Run the following command to test ShapeFormer for shape completion. The results are in experiments/demo_shapeformer/results

  python -m shapeformer.trainer --opts configs/demo/demo_shapeformer.yaml --gpu 0 --mode "run"


We use the dataset from IMNet, which is obtained from HSP.

The dataset we adopted is a downsampled version (64^3) from these dataset (which is 256 resolution). Please download our processed dataset from this google drive URL. And then extract the data to datasets/IMNet2_64/.

To use the full resolution dataset, please first download the original IMNet and HSP datasets, and run the make_imnet_dataset function in shapeformer/data/imnet_datasets/

D-FAUST Human Dataset

We also provide the scripts for process the D-FAUST human shapes. First, download the official D-FAUST dataset from this link and extract to datasets/DFAUST Then, execute the following lines to generate obj files and generate sdf samples for the human meshes.

  cd shapeformer/data/dfaust_datasets/datagen


First, train VQDIF-16 with

  python -m shapeformer.trainer --opts configs/vqdif/shapenet_res16.yaml --gpu 0

After VQDIF is trained, train ShapeFormer with

  python -m shapeformer.trainer --opts configs/shapeformer/shapenet_scale.yaml --gpu 0

For testing, you just need to append --mode test to the above commands. And if you only want to run callbacks (such as visualization/generation), set the mode to run

There is a visualization callback for both VQDIF and ShapeFormer, who will call the model to obtain 3D meshes and render them to images. The results will be save in experiments/$exp_name$/results/$callback_name$/ The callbacks will be automatically called during training and testing, so to get the generation results you just need to test the model.
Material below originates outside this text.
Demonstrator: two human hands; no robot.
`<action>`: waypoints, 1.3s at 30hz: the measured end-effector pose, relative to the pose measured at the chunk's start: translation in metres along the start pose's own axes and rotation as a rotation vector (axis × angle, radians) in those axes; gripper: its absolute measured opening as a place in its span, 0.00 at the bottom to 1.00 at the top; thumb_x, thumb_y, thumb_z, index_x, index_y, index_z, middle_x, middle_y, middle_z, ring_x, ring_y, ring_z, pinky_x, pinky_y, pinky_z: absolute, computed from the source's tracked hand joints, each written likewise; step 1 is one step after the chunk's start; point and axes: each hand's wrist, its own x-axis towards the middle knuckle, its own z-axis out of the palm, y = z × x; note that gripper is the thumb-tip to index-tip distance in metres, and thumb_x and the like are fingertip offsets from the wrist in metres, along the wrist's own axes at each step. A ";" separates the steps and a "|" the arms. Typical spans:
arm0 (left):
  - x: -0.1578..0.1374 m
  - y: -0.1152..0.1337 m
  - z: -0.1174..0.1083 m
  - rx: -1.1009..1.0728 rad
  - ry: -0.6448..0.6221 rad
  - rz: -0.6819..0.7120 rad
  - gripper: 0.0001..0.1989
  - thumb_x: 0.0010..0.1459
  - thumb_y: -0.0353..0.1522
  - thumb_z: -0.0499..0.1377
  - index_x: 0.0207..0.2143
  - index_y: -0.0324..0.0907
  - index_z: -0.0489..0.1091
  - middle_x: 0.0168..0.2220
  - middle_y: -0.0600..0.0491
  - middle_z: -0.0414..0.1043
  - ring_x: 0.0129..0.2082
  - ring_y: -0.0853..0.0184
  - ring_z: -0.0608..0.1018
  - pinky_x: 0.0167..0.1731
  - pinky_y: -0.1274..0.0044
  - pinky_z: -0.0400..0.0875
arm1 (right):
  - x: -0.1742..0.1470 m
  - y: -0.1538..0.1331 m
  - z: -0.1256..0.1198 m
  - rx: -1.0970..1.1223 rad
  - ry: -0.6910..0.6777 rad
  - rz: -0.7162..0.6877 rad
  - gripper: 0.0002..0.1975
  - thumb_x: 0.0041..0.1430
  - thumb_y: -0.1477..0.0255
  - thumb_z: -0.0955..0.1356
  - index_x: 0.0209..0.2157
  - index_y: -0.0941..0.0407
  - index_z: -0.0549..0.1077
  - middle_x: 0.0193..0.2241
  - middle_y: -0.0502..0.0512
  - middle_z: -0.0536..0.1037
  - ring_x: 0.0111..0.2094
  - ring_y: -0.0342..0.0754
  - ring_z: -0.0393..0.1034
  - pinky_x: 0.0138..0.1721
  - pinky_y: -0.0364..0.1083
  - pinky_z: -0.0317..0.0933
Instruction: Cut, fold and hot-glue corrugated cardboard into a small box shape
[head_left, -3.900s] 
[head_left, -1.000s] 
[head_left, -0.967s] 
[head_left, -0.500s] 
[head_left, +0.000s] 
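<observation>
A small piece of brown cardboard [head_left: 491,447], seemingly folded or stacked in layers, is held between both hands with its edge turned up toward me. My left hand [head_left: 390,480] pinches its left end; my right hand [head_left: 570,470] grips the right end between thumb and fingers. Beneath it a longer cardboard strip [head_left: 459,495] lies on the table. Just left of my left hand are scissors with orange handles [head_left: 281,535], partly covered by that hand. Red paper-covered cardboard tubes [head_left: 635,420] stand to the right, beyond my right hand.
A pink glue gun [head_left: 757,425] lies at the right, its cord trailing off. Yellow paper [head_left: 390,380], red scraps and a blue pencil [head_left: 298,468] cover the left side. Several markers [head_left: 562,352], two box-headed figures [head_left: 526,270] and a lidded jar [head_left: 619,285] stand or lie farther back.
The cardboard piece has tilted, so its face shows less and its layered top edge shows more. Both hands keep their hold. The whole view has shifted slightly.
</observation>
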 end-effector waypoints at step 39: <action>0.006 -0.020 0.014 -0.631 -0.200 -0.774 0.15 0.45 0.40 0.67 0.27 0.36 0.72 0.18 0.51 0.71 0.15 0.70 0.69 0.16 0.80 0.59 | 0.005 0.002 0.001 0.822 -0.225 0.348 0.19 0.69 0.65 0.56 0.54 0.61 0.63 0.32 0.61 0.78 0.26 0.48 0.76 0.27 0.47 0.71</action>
ALso notice that in the configuration files batch sizes are set to very small so that the model can run on a 12GB memory GPU. You can tune it up if your GPU has a larger memory.


Notice that to use multiple GPUs, just specify the GPU ids. For example --gpu 0 1 2 4 is to use the 0th, 1st, 2nd, 4th GPU for training. Inside the program their indices will be mapped to 0 1 2 3 for simplicity.

Frequently Asked Questions

What is the meaning of the variables Xbd, Xtg, Ytg... ?

Here is a brief description of the variable names:

tg stands for target, which is the samples (probes) of the target occupancy fields. bd, or boundary stands for the points sampled from the shape surface. ct stands for context, which is the partial point cloud that we want to complete. X stands for point coordinate. Y stands for the occupancy value of the point coordinate.

The target and context names come from the field of meta-learning.

Notice that the Ytg in the hdf5 file stands for the occupancy value of the probes Xtg. In the case of IMNET2_64, Xtg is the collection of the 64-grid coordinates, which has the shape of (64**3, 3) and Ytg is the corresponding occupancy value. It is easy to visualize the shape with marching cubes if Xtg is points of a grid. But you can use arbitrarily sampled points as Xtg and Ytg for training.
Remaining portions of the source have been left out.